D planned to make annual gifts of corpus to the trust. The trust instrument proceeded to establish appropriate requirements that T notify D (and B's guardian during any period of B's incapacity) promptly of any transfers of corpus by D to the trust, and that S (or his guardian) shall have 60 days after receiving such notice to demand the distribution in writing.

During July 1983 when the trust had nine (9) years of term remaining, D transferred $30,000 cash new corpus to the trust; T notified B (age 13) and both of B's parents of B's right to withdraw $10,000 cash. No guardian had ever been appointed for B. No one gave T any demand for any distribution, and the $30,000 thus became permanent trust corpus. During 1983 the trust corpus out of which T could have satisfied any demand which B mjight have validly made was $120,000.

3a.

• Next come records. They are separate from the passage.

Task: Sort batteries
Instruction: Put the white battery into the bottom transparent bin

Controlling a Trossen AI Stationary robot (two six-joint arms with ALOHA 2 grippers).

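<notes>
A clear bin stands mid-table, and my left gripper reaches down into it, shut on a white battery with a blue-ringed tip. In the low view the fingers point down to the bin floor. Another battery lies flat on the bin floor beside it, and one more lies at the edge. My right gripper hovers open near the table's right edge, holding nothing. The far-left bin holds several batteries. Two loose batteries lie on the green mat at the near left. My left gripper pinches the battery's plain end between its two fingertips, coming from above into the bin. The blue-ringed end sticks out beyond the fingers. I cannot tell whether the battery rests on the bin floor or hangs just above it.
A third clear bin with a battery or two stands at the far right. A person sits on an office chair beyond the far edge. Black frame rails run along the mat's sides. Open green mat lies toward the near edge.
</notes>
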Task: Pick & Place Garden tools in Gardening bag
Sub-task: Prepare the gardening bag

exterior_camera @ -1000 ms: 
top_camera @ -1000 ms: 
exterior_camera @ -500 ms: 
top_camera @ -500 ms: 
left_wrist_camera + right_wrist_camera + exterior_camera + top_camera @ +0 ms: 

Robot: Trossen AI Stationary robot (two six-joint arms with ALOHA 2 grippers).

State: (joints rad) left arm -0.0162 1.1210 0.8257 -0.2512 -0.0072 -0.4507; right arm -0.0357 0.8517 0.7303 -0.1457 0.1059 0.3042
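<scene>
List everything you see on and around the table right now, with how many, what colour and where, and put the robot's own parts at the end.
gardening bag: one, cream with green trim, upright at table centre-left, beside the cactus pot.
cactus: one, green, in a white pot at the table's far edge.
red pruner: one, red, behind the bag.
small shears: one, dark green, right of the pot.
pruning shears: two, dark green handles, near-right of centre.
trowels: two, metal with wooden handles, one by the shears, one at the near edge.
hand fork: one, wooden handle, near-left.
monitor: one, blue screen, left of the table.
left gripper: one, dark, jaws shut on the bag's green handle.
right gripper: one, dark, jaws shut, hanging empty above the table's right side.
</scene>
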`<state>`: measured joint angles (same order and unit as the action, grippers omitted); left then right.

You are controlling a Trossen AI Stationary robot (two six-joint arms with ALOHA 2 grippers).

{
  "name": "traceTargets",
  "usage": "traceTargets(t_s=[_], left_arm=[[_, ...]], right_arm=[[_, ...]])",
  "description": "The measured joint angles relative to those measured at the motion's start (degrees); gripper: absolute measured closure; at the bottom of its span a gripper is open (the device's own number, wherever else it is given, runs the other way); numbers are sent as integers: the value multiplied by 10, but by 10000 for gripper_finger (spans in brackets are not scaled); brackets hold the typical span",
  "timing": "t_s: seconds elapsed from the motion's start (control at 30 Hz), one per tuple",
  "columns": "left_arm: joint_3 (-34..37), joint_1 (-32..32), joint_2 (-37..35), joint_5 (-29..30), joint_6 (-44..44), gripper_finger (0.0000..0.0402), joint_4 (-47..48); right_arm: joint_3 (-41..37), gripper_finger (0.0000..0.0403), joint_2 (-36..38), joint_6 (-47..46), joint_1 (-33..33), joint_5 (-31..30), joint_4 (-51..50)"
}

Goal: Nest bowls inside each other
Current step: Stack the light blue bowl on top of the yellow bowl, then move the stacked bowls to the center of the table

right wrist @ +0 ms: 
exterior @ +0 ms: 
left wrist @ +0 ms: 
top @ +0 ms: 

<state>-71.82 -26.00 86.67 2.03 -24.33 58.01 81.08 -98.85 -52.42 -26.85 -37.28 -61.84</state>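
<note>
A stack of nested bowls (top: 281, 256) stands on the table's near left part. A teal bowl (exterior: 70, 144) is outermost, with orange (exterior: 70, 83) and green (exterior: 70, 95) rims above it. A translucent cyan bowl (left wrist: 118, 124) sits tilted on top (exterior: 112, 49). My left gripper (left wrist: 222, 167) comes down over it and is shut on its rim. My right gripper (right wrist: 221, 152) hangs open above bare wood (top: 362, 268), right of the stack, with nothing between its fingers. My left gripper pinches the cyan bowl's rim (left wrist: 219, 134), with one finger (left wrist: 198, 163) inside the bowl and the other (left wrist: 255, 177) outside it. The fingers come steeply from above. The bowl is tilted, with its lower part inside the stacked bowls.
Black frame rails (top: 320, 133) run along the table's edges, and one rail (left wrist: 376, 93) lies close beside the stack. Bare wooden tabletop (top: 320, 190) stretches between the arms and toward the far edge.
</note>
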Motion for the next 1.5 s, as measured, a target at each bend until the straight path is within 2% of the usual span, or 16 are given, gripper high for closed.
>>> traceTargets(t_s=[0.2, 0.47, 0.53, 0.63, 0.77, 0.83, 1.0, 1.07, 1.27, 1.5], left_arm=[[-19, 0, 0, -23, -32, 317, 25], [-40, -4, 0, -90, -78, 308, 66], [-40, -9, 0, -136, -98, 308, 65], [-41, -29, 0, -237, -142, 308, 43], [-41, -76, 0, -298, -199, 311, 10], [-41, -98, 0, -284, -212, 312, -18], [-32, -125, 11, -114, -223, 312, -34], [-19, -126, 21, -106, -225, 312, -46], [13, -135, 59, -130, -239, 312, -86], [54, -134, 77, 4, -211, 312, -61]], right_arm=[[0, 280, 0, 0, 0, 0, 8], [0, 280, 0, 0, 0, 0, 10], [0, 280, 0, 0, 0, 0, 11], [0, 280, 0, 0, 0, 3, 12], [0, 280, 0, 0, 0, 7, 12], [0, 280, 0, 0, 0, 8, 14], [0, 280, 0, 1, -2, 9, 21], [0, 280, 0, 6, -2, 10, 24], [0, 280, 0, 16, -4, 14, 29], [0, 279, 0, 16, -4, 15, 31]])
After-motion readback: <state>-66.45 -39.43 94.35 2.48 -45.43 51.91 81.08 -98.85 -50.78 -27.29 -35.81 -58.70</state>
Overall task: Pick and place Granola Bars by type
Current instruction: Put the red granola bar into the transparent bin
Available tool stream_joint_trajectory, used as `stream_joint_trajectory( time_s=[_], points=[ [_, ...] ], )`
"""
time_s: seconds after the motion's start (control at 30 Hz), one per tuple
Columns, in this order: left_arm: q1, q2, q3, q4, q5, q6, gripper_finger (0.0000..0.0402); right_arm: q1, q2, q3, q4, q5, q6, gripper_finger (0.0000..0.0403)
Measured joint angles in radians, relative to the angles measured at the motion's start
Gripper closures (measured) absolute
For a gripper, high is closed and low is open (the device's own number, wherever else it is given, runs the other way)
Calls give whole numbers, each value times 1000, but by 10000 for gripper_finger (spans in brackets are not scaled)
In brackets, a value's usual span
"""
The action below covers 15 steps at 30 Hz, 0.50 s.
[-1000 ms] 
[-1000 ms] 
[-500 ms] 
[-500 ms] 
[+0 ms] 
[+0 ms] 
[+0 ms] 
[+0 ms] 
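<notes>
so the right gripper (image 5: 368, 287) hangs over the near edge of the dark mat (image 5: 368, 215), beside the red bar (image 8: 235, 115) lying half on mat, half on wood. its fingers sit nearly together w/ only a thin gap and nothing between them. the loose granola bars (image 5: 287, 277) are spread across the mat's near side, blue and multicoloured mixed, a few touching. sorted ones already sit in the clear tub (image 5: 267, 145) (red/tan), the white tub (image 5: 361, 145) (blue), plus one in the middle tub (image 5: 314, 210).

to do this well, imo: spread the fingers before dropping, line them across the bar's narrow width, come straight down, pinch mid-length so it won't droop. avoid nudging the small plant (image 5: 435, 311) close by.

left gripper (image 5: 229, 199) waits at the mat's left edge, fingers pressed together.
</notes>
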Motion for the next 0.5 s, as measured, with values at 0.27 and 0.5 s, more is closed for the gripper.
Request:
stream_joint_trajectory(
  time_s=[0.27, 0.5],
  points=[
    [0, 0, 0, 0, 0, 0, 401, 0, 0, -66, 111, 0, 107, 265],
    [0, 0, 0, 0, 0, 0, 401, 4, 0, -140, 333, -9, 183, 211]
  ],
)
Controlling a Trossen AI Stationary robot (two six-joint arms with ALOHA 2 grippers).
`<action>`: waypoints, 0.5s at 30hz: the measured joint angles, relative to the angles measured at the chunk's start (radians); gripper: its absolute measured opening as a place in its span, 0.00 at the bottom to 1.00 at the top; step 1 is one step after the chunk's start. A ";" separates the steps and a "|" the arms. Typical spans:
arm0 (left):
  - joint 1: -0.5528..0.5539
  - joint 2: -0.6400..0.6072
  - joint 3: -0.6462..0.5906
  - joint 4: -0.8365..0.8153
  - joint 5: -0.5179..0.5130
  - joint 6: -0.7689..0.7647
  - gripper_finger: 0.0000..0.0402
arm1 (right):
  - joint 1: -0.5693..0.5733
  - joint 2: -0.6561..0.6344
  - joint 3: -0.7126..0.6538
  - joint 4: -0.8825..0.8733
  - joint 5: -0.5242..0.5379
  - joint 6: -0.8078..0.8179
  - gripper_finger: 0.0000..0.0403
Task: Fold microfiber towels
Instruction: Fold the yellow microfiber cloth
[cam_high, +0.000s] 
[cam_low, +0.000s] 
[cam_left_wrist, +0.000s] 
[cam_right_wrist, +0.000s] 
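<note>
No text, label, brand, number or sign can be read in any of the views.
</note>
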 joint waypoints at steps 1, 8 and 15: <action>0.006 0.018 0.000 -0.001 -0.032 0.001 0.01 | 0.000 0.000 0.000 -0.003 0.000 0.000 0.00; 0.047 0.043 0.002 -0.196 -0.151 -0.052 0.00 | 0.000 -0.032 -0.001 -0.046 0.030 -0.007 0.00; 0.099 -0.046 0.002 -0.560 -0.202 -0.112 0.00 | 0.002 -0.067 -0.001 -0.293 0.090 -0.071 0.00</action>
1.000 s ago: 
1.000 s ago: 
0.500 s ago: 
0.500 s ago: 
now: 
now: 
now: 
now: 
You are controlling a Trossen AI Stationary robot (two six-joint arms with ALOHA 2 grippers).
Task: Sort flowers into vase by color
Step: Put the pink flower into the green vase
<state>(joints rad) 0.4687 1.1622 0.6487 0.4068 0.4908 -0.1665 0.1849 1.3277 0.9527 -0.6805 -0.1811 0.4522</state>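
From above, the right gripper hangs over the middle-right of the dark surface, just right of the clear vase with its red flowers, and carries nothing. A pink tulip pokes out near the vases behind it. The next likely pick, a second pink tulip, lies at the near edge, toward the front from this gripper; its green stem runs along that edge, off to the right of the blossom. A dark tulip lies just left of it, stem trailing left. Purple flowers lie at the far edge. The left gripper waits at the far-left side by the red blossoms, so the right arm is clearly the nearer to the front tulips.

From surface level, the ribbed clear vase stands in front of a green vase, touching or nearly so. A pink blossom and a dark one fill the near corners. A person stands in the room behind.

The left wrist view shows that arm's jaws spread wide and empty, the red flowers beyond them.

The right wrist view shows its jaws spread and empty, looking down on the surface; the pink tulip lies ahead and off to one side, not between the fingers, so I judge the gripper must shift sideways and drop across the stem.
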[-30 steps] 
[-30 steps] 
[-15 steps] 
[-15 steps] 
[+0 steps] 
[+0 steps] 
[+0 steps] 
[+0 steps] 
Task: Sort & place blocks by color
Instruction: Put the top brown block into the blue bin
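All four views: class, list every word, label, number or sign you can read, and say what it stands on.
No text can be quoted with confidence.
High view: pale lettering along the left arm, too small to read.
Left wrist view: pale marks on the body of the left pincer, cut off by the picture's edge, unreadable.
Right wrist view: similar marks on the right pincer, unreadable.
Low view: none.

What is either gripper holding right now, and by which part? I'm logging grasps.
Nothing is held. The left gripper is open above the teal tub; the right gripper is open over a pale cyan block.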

Explain, citing appropriate authority, the primary objective for inclusion in the trust instrument of the provision which is indented above, and why such a provision

is needed in this particular trust.

3b. Analyze the effectiveness of the indented provision and related provisions in accomplishing the objective, including the acceptability to the IRS of this provision to accomplish the objective.

3c. Assume that B is not entitled to any § 2503 PDE for any Taxable Gifts (TG) that B may have made. Analyze thoroughly B's 1983 TG. Present your answer in a well

organized and complete manner.

Problem 4

Husband H died; H's will left $1,000,000 to Trustee T free of all inheritance and estate taxes and free of any

share of administration or other expenses. The trust is required to distribute all income annually or more frequently to Surviving Spouse W. Upon W's death, all income received from the last distribution until the date of W's death shall be paid to W's estate and all trust corpus shall be distributed outright and equally among the children of the H-W marriage who are living at that time, provided that W may by her will (but not during her life) change the shares among the H-W children living at her death as she

deems appropriate in her absolute discretion.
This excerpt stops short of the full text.